In terms of the results, the patient populations on both arms were pretty equal. The median age was around 65. Most patients were male. The majority were adverse risk because of the eligibility criteria, but about somewhere around 30%, maybe a little bit less, a sizable minority had favorable intermediate risk disease. So a good proportion of these patients were also in that population. The event-free survival, which was the primary endpoint of this study, was superior for azacitidine and venetoclax, and significantly so. Even after multivariable analysis, looking at age, adverse risk profiles, as well as mutations, azacitidine and venetoclax remain protective of EFS. Overall survival, we’re presenting that it was not statistically significant. My opinion possibly related to a lot of crossover. This type of thing where you’re comparing a low-intensity regimen to a high-intensity regimen, you can’t really do a placebo control. So many patients who get intensive chemotherapy and do not respond to it ultimately go and receive azacitidine and venetoclax. So the interpretability of OS is challenging in that type of setting. 

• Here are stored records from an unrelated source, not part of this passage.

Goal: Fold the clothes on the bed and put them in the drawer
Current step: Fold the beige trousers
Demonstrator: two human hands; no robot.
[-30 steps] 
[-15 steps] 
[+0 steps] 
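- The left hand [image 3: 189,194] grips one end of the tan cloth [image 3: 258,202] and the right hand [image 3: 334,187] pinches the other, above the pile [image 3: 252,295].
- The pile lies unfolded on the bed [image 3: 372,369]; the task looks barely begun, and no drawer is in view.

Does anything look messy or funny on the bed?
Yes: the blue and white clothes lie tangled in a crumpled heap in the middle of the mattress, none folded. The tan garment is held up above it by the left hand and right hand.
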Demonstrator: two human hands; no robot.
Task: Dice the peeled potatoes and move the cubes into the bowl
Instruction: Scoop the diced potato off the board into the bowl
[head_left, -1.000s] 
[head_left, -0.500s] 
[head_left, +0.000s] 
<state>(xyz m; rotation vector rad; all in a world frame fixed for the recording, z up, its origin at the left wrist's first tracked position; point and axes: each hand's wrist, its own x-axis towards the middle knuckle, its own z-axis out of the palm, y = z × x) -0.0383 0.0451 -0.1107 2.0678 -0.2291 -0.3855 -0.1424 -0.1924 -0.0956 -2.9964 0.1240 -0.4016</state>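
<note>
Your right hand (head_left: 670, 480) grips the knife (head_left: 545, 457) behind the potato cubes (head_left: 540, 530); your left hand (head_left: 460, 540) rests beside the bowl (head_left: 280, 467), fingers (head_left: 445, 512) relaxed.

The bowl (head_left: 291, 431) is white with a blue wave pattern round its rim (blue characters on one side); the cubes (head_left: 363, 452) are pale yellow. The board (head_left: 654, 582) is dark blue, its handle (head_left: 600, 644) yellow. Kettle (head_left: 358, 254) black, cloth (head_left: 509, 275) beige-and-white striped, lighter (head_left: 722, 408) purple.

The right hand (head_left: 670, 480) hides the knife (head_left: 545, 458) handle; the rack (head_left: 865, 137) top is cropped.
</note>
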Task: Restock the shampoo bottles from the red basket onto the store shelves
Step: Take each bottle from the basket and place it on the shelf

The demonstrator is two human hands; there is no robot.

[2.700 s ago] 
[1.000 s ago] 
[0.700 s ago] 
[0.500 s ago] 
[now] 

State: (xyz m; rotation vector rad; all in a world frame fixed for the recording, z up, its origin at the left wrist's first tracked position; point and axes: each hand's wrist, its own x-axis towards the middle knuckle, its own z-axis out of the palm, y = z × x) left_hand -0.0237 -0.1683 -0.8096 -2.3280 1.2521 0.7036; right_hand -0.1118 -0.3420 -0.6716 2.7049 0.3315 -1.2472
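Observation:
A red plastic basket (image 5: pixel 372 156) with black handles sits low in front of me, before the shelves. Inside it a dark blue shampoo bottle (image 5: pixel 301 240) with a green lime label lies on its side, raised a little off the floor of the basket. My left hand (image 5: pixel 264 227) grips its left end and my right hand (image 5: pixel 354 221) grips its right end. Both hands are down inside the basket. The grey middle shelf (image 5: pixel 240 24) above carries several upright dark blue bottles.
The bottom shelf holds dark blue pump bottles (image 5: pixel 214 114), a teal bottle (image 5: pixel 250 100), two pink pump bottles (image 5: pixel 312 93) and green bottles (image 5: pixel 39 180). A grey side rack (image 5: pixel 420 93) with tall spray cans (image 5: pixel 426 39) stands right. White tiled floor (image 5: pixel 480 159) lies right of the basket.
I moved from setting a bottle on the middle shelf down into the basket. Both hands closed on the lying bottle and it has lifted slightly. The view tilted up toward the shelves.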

Response rates were quite impressive. Overall response for azacitidine and venetoclax significantly better. Composite remission significantly better. CR plus CRi significantly better. I’m sorry, CR plus CRh. CR by itself, numerically favoring azacitidine-venetoclax, but not significantly different. Transition to transplant. So patients who got azacitidine-venetoclax on study, more likely to go to transplant than those patients who received intensive chemotherapy which I believe is a very important secondary endpoint. Quality of life metrics anxiety depression all of those things significantly improved probably not surprising for patients who received azacitidine and venetoclax. Hospitalization metrics the duration the duration of time in the hospital, hospitalized, within the first index hospitalization as well as six months out, fewer for patients with azacitidine and venetoclax, also probably not surprising. Admission to the intensive care unit during the first 30 days: 10% for intensive chemo, zero for azacitidine and venetoclax. Dying, chance of dying within the first 60 days: 5% for intensive chemotherapy, zero for azacitidine venetoclax. 

So overall, when you look at all of this data together, I think in terms of both the primary endpoint EFS as well as tolerability and other important secondary endpoints, this supports the use of azacitidine and venetoclax in induction-eligible, traditionally transplant-eligible, intermediate adverse risk AML patients without a FLT3 mutation.